すっかり忘れていた。どうしよう。どちらにせよ頼む相手もいないし、都合よくアヤベが見つけてくれたのなら頼む他あるまい。
ありがとう、お願いするよと伝えて別れの挨拶をした。ええいままよ。





4: 名無しさん(仮) 2023/06/11(日)07:30:43

「アヤベさん?珍しいね花なん…」
カレンチャンはそこまで言いかけて黒目を小さくした。

「ああこれ?あの人が置いて行っちゃったみたいだから、帰ってくるまで私が水をあげる事にしたの」
「えっとその…『あの人』からは他に何か聞いた?」
「?」
「あの男…」

かくかくしかじか。カレンチャンはぷんぷん怒りながらアドマイヤベガに花の出所を説明した。
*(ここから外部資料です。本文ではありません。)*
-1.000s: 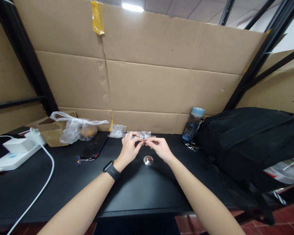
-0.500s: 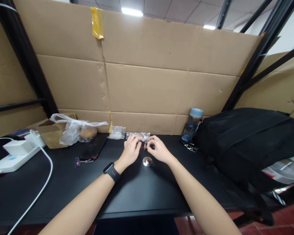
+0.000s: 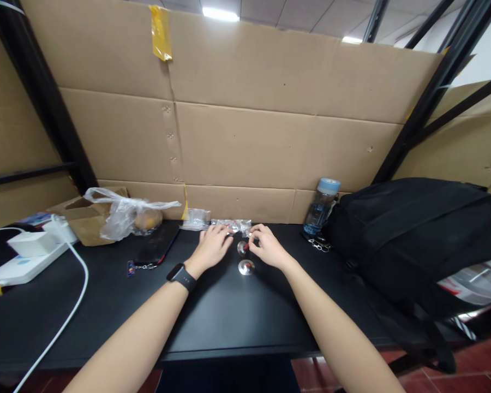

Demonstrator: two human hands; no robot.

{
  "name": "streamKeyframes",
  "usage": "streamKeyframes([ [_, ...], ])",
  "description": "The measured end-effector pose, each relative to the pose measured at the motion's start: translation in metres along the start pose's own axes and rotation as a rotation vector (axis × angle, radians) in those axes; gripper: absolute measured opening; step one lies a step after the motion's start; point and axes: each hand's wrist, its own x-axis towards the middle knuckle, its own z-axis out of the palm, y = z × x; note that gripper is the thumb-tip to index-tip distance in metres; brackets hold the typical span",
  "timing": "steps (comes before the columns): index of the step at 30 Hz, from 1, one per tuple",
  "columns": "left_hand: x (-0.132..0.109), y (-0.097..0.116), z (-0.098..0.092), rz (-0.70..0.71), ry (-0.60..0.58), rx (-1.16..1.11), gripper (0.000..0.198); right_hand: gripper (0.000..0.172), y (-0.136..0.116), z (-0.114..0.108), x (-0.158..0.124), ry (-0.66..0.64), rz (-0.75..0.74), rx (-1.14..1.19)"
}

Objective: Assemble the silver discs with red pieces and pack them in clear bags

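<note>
Lying just left of the nearer right hand (image 3: 270, 250), fingers narrowed, grip unclear, is the far disc (image 3: 241, 249); left hand (image 3: 210, 247) loosely spread.

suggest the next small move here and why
Perhaps steady the rear shiny disc with the right hand: that hand is right at its edge, a gap separates the left hand from it, and the front disc lies close by.
</note>
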Motion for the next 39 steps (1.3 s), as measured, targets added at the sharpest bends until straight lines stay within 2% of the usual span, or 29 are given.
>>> streamKeyframes([
  [4,-0.001,-0.043,-0.015,-0.160,0.131,0.251,0.039,0.011,0.008,-0.003,-0.002,-0.075,0.074,-0.061],
  [8,-0.007,-0.078,-0.017,-0.334,0.217,0.352,0.038,0.012,0.012,-0.007,-0.002,-0.124,0.145,-0.089],
  [11,-0.008,-0.090,-0.012,-0.390,0.252,0.363,0.030,0.012,0.014,-0.009,-0.001,-0.150,0.175,-0.089],
  [15,-0.005,-0.090,-0.015,-0.448,0.296,0.346,0.027,0.012,0.014,-0.010,-0.001,-0.159,0.178,-0.084],
  [18,-0.003,-0.079,-0.026,-0.471,0.377,0.325,0.028,0.013,0.016,-0.011,-0.001,-0.158,0.180,-0.088],
  [20,-0.002,-0.066,-0.032,-0.436,0.394,0.309,0.027,0.012,0.017,-0.011,-0.001,-0.169,0.178,-0.098],
  [22,-0.001,-0.047,-0.034,-0.337,0.371,0.282,0.026,0.012,0.018,-0.012,0.000,-0.183,0.178,-0.112],
  [25,0.002,-0.014,-0.024,-0.122,0.328,0.201,0.024,0.011,0.019,-0.014,0.000,-0.192,0.182,-0.128],
  [28,0.005,0.016,-0.005,0.028,0.257,0.120,0.020,0.005,0.018,-0.016,0.000,-0.192,0.190,-0.114],
  [31,0.004,0.035,0.009,0.139,0.153,0.085,0.014,0.015,0.017,-0.017,-0.002,-0.229,0.175,-0.047],
  [33,0.000,0.042,0.012,0.202,0.070,0.056,0.016,0.019,0.017,-0.017,-0.003,-0.279,0.166,-0.003],
  [36,-0.009,0.051,0.010,0.319,-0.079,-0.007,0.019,0.011,0.016,-0.015,-0.004,-0.319,0.174,-0.011],
  [39,-0.015,0.058,0.006,0.411,-0.140,-0.038,0.019,0.005,0.014,-0.011,-0.005,-0.306,0.197,-0.070],
])
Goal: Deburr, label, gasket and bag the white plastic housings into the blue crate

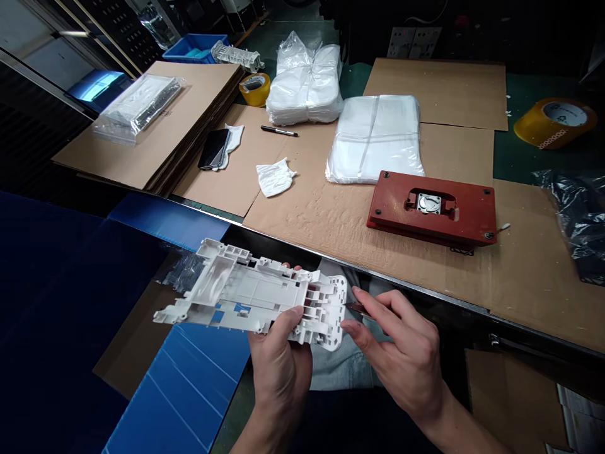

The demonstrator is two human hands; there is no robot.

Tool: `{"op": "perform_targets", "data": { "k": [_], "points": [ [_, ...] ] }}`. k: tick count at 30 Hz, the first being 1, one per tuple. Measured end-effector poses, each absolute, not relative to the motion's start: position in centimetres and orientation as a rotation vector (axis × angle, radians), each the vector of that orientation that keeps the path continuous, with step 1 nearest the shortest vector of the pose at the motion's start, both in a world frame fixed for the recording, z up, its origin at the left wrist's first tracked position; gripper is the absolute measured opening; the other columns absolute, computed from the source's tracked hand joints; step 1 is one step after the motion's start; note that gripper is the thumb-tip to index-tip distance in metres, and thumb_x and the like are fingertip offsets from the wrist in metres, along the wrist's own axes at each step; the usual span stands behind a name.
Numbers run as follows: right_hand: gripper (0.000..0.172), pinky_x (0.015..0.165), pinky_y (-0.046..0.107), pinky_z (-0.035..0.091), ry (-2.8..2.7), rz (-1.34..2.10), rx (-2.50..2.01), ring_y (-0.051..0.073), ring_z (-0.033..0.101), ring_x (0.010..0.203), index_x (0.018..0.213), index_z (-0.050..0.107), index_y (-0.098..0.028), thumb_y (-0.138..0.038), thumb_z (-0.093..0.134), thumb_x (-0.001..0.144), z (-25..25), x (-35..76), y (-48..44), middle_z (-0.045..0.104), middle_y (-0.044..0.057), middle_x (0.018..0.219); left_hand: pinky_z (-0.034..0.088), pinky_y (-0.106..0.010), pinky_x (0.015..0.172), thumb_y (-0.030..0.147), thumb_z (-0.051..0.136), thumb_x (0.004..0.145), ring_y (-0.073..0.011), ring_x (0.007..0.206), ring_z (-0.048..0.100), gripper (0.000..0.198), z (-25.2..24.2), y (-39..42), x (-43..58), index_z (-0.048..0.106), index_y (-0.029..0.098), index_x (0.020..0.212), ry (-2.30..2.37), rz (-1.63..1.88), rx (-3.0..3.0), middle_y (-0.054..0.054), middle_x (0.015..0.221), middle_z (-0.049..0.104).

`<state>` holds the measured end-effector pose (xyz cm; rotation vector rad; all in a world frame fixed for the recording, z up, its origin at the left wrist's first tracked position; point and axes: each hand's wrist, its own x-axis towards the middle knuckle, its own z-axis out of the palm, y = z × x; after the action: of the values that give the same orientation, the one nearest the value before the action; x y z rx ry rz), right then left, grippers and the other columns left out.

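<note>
Along the front edge of the desk (515, 162), free passage exists between the white cloth (275, 177) and the red block (428, 226). Behind, the flat bundle (378, 142) partly closes the way; before this edge, the white frame (262, 291) is an obstacle.

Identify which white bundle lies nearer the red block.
The flatter bundle, just behind the red block; the taller bundle stands farther left, beside a yellow tape roll.
</note>
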<state>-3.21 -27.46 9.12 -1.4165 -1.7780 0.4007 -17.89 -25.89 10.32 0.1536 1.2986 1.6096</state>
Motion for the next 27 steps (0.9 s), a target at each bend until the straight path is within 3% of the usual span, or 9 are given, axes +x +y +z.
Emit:
{"op": "perform_targets", "data": {
  "k": [5, 27],
  "points": [
    [0.058, 0.061, 0.031, 0.053, -1.813, 0.375, -1.387, 0.019, 0.061, 0.072, 0.124, 0.068, -0.004, -0.046, 0.074, 0.085, 9.13, -3.31, -27.62, 0.06, 0.011, 0.086, 0.046, -0.047, 0.112, -0.003, 0.064, 0.067, -0.0295, 0.133, 0.054, 0.075, 10.4, -25.72, -17.87, 0.059, 0.03, 0.134, 1.321, 1.618, 0.14, -0.002, 0.127, 0.07],
    [0.049, 0.059, 0.028, 0.052, -1.8, 0.412, -1.432, 0.016, 0.059, 0.064, 0.115, 0.073, -0.007, -0.047, 0.072, 0.088, 8.99, -3.55, -27.63, 0.058, 0.007, 0.076, 0.045, -0.048, 0.112, 0.0, 0.065, 0.068, -0.0296, 0.132, 0.055, 0.068, 10.23, -25.69, -17.93, 0.061, 0.028, 0.13, 1.308, 1.638, 0.179, -0.004, 0.122, 0.073]
  ]
}}
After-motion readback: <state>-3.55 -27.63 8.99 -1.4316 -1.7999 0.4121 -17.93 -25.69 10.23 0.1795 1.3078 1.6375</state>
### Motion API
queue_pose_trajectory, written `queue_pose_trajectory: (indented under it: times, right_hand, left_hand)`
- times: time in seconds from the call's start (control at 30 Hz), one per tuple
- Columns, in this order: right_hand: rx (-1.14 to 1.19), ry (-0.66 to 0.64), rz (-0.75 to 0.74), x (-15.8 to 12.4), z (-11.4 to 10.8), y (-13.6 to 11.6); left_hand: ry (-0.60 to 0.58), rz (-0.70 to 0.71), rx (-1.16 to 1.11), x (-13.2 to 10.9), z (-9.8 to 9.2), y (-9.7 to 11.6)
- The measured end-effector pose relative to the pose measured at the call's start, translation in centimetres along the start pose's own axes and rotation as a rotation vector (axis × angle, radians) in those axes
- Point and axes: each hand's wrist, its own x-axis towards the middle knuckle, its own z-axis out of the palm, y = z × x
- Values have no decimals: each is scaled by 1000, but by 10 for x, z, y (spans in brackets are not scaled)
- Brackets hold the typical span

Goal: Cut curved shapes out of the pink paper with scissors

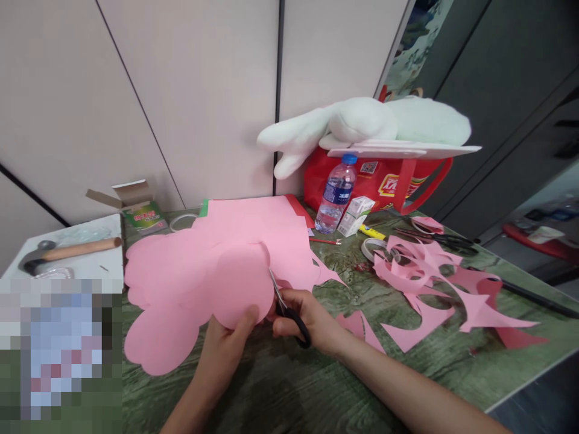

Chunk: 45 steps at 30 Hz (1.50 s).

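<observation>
My left hand [233,337] pinches the lower edge of a pink paper piece [242,283] with a rounded outline, thumb on top and the other fingers hidden beneath. In my right hand [303,316] is a pair of scissors [295,319] with black handles. Their blades lie at the right edge of that paper, pointing up and away from me. Scalloped pink paper shapes [163,337] lie to the left of the hands. Behind them, pink sheets [253,217] rest on the green marbled table [271,392].
Curved pink scraps [425,319] cover the table's right side, near a tape roll [379,248] and more scissors [446,240]. A water bottle [335,193], a small carton [356,215] and a red bag [389,175] under a white plush toy [362,123] stand behind. A hammer [76,250] lies left.
</observation>
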Motion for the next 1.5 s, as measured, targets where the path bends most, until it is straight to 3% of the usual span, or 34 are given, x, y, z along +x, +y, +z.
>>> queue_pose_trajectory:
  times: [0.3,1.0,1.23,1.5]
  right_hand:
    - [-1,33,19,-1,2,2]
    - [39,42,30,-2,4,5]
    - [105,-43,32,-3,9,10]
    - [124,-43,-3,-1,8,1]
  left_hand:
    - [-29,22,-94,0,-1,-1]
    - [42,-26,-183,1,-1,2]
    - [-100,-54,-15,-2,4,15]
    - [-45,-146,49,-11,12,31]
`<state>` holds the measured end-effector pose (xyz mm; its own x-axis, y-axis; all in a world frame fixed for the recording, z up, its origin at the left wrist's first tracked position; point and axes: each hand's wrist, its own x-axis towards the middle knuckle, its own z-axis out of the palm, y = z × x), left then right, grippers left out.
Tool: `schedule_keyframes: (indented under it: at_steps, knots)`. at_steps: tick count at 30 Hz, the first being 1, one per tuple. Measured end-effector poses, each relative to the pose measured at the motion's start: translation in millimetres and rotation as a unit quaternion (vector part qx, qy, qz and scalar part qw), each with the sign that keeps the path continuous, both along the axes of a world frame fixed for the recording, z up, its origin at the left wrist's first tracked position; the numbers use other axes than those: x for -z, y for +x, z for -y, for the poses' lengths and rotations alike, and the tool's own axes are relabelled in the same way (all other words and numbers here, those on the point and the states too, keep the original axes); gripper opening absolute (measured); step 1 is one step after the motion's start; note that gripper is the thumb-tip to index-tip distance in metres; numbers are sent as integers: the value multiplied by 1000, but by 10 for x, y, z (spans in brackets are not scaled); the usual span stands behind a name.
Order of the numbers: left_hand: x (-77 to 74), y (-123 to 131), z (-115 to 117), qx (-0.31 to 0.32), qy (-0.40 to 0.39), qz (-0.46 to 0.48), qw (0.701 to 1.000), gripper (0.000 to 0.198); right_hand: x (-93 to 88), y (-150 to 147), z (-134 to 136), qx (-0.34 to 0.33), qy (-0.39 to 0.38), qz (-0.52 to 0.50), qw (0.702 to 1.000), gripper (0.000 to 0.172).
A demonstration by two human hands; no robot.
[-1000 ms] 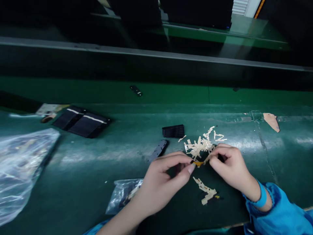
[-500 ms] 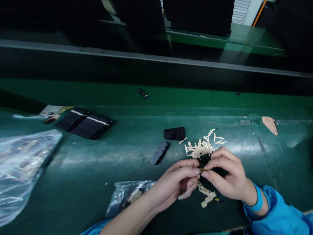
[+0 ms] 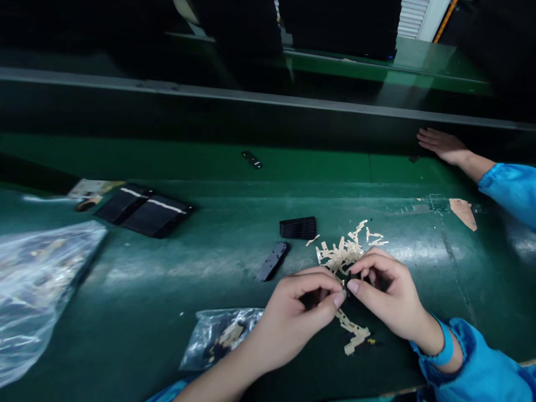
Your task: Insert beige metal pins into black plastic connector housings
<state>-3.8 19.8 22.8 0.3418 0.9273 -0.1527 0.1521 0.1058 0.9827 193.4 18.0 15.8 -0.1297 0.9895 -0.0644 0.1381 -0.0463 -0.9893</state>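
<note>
My left hand is closed in a pinch, with a tiny yellow piece at its fingertips. Facing it, my right hand has its thumb and index finger slightly apart, and nothing shows between them. Just beyond the fingertips lies a loose pile of cream-coloured flat strips. Below my hands is a joined row of cream strips, with another small yellow piece beside it. A dark flat plate with small holes and a stack of black slotted parts lie left of the pile.
A clear bag of small parts lies by my left forearm, and a large plastic bag is far left. Black panels lie behind it. On the green strip are a small black part and another person's hand.
My fingertips have drawn apart, and my left hand has turned knuckles-up. The small black part on the green strip has shifted right. Another person's arm has come in from the right.
</note>
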Motion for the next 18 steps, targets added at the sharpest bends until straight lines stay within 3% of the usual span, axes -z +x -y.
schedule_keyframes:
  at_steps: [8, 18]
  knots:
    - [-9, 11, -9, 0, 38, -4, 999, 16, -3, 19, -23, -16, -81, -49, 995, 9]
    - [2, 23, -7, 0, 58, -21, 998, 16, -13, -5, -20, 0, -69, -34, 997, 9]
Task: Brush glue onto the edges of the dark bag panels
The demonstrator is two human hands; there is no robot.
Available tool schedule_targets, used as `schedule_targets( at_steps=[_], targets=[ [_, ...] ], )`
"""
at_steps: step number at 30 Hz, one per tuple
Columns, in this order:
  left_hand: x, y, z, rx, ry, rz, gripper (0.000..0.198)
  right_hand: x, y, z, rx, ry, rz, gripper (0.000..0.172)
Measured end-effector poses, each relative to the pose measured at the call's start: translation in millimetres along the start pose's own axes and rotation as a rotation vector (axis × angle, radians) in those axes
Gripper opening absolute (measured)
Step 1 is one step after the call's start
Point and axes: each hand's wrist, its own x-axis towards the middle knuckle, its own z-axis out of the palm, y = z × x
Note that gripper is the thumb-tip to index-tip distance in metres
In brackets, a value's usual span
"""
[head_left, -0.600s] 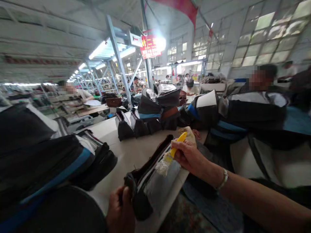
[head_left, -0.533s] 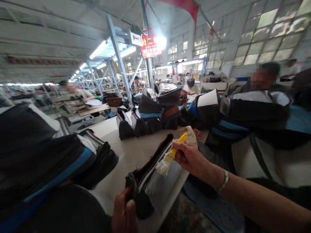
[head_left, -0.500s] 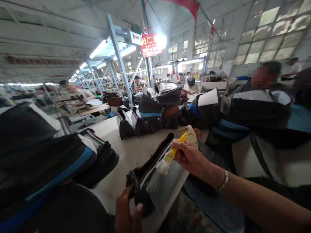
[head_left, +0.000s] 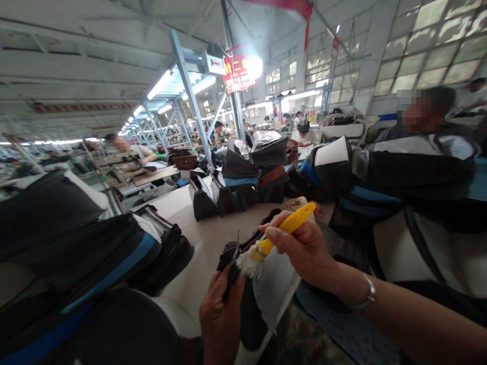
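Nearest to us, the worker's left hand (head_left: 221, 317) is at the near end of a dark, grey-panelled bag piece (head_left: 273, 286), thumb and fingers clamped on its edge. The bag piece lies aslant on a cream worktable (head_left: 205, 238). Over its right side, the right hand (head_left: 306, 246) has its fingers closed around the yellow handle of a brush (head_left: 291, 226); a bracelet (head_left: 368, 294) rings the wrist. The ragged white bristles (head_left: 249, 261) point to the bag piece's near end, just beside the left hand's fingers; whether they press on the fabric, I cannot tell. To the left of the bag piece are a round-edged dark piece (head_left: 129, 324) and, behind it, stacked dark bags (head_left: 110, 258) with blue bands. Beyond the bag piece stands a row of small dark pieces (head_left: 205, 203), with larger bags (head_left: 266, 149) on top. Right of the bag piece and farther off, a pile of dark bags (head_left: 418, 172) fronts a co-worker (head_left: 437, 104). Farthest beyond it are blue-grey posts (head_left: 190, 96), a red sign (head_left: 236, 73) beside a bright lamp (head_left: 254, 67), and tall windows (head_left: 418, 50).
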Motion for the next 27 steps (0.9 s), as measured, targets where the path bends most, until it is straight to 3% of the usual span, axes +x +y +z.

「しかもパンジーの花言葉がね!私を想ってください…あっここまで言わなくてもよかったか…」
「ふーん…そう…へー」

アドマイヤベガは無言で布団乾燥機を取り出し始めた。これはよくないやつだ、とカレンチャンは思った。




5: 名無しさん(仮) 2023/06/11(日)07:34:52

まあ、私の方から花を預かるって言い出したし。

そもそも私とあの人の関係はどうという事も無いのだけれど。

「……器用な性格だこと…」

誰もいない部屋で、アドマイヤベガは一人呟いた。




6: 名無しさん(仮) 2023/06/11(日)07:35:11

「ただいまアヤベ、元気そうで何より」

数日後、トレーナーは特に何事も無く帰還した。

「あなたも変わりないわね。はいこれ」

アドマイヤベガはすかさずパンジーを返却した。忘れていたわけではないが、こんなスピードで渡されると思っていなかったトレーナーは一瞬ぎょっとしてしまった。
「あ、ありがとう…助かったよ…本当に…」
何も知らないアヤベを騙しているみたいでなんだか心が痛む。

「あとこれ、プレゼントよ」
「へ?」
「最近花が好きなのかと思って…ゼラニウムって名前よ。大事にしてくれると嬉しいわ」

あのツンツンしすぎてツンドラなアヤベが自分にプレゼントをくれるなんて!そんな感動でトレーナーの心はは舞い上がり昂った。




7: 名無しさん(仮) 2023/06/11(日)07:35:56

そういえば…花言葉はなんなんだろう?パンジーの件は驚いたし困惑したが、花にも色々メッセージが込められているという知見を得たのは実際面白くはあった。

もしかしたら我が愛する担当ウマ娘も贈り物にそういうメッセージを込める事があるかもしれない。ふと気になったトレーナーはネットで検索をかけてみた。

「ゼラニウムの花言葉は…『なんて器用なの』……?」

一瞬考え込むトレーナーであったが…

「そっか!俺って手先が器用だから!」

担当からプレゼントを貰えた嬉しさで冷静さを失い、その真意に気付く事は無かったという。